At the time, the Mona Lisa wasn’t widely known outside the art world’ it was not the most famous work in its gallery, much less the museum. It took twenty-four hours before the painting’s absence was even noticed. But once it drew the attention of the burgeoning print media, the theft became international intrigue, and the Mona Lisa, now referred to as a masterpiece, became the most famous paining in the world. When the Louvre reopened, after a week of being closed for investigation, queues formed outside for the fist time in the museum’s history. In the two years between the painting’s theft and return, more people came to see the bare wall on which it had hung – “the mark of shame’ – than had ever come to see the paining.
Franz Kafka paid the empty wall a visit within a month of the painting’s disappearance, the absence now among his collection of ‘invisible curiosities’ – sights, events, people, and works of art that he had missed seeing. The following year, perhaps inspired by the experience, Kafka wrote his masterpiece, The Metamorphosis’, in which a man awakes one morning as an insect, his perspective radically altered, and his body – his first home – no longer hospitable.
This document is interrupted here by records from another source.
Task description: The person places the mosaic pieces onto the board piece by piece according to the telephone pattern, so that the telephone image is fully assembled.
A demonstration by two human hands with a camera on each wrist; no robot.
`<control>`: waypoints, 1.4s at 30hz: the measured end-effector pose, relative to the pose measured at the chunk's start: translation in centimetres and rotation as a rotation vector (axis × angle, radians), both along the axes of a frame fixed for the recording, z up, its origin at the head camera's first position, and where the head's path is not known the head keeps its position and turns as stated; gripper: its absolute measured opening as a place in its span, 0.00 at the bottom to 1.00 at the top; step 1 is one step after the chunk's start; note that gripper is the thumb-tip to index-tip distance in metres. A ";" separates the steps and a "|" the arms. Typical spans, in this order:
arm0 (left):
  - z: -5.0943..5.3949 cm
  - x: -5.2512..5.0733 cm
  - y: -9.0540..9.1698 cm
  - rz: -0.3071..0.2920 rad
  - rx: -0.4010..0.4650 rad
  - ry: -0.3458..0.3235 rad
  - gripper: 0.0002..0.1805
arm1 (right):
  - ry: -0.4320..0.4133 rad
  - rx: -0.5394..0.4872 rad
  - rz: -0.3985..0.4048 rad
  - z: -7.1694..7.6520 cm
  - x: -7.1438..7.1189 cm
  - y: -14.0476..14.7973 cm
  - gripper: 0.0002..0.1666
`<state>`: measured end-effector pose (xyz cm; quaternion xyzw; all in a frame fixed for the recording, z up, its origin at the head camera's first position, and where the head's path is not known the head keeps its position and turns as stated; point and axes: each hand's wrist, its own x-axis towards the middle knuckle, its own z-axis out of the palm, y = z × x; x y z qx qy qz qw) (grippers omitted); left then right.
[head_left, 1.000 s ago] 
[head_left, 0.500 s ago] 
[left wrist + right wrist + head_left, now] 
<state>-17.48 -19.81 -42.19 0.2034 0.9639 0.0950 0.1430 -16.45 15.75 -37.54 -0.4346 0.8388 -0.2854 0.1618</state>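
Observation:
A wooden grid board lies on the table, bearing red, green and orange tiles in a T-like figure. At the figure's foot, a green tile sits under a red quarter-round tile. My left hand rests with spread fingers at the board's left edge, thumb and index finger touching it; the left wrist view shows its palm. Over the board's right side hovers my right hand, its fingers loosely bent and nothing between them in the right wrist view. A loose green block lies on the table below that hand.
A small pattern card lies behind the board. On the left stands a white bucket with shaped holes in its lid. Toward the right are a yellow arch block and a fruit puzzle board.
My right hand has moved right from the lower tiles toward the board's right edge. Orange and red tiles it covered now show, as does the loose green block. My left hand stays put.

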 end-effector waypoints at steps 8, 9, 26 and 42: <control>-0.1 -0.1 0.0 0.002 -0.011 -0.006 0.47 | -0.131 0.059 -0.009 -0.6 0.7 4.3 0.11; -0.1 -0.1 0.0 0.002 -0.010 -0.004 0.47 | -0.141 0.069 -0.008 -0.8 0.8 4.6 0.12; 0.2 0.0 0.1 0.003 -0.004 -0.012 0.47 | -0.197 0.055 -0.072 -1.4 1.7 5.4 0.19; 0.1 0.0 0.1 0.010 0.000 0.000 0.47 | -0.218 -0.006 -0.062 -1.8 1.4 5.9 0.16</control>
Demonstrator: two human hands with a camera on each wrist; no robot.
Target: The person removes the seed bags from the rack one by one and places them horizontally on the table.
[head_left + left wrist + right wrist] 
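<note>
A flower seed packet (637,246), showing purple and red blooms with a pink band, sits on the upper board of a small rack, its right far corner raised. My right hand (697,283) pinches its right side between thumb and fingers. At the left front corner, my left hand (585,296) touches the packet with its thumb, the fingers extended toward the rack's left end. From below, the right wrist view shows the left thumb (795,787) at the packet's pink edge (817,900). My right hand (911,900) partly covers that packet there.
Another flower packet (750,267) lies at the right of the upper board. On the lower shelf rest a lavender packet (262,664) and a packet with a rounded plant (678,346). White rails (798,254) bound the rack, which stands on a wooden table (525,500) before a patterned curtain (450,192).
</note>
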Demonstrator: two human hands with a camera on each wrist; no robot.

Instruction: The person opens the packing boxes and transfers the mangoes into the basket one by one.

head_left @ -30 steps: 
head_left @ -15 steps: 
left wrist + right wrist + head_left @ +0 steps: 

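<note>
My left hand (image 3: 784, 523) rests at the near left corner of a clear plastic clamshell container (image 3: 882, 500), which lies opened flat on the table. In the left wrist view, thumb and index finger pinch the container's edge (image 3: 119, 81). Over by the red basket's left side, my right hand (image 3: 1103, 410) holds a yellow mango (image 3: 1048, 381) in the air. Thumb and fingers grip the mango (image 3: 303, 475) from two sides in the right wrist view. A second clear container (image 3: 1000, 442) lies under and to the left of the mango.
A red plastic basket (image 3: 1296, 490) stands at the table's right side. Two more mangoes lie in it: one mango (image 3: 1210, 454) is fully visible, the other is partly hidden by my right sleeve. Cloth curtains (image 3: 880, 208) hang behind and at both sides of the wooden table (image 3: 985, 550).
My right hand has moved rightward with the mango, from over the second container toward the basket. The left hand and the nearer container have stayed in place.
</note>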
The fame of the painting has only increased with time – or perhaps it’s more correct to say that the fame of the fame of the painting has increased. People want to see the Mona Lisa because other people want to see the Mona Lisa. The Louvre estimates that 80 percent of those who visit the museum come to see only that one work. It now resides behind 1.52 -inch-thick bulletproof glass. While the purpose of the glass is to protect the world’s most valuable paining , the effect is to enhance our sense of its value and vulnerability. When we look at the Mona Lisa, the bulletproof glass also serves as a corrective lens.”
This story makes me sad. Not because the Mona Lisa was stolen, or that she became famous because she was stolen, It makes me sad because…you know: humans! How does this story make you feel?
Anyway while on the subject of stories, art and books….I was delighted to find out from a fellow artist (who also send me the images. Thanks Barbara!) that an essay was written about my work for a book published in conjunction with the Also Know As Africa Art Fair! (AKAA Art Fair in Paris 2022)
I feel honored and am grateful for the validation.
I just wish that the gallery who represented me in Paris at the fair, bought a copy of this book back to S.A for me, but apparently they were promised 3 copies, and are following up on this.
So on the subject of “Quality of Movement.s” …chin up and keep on moving! Wishing you a wonderful day.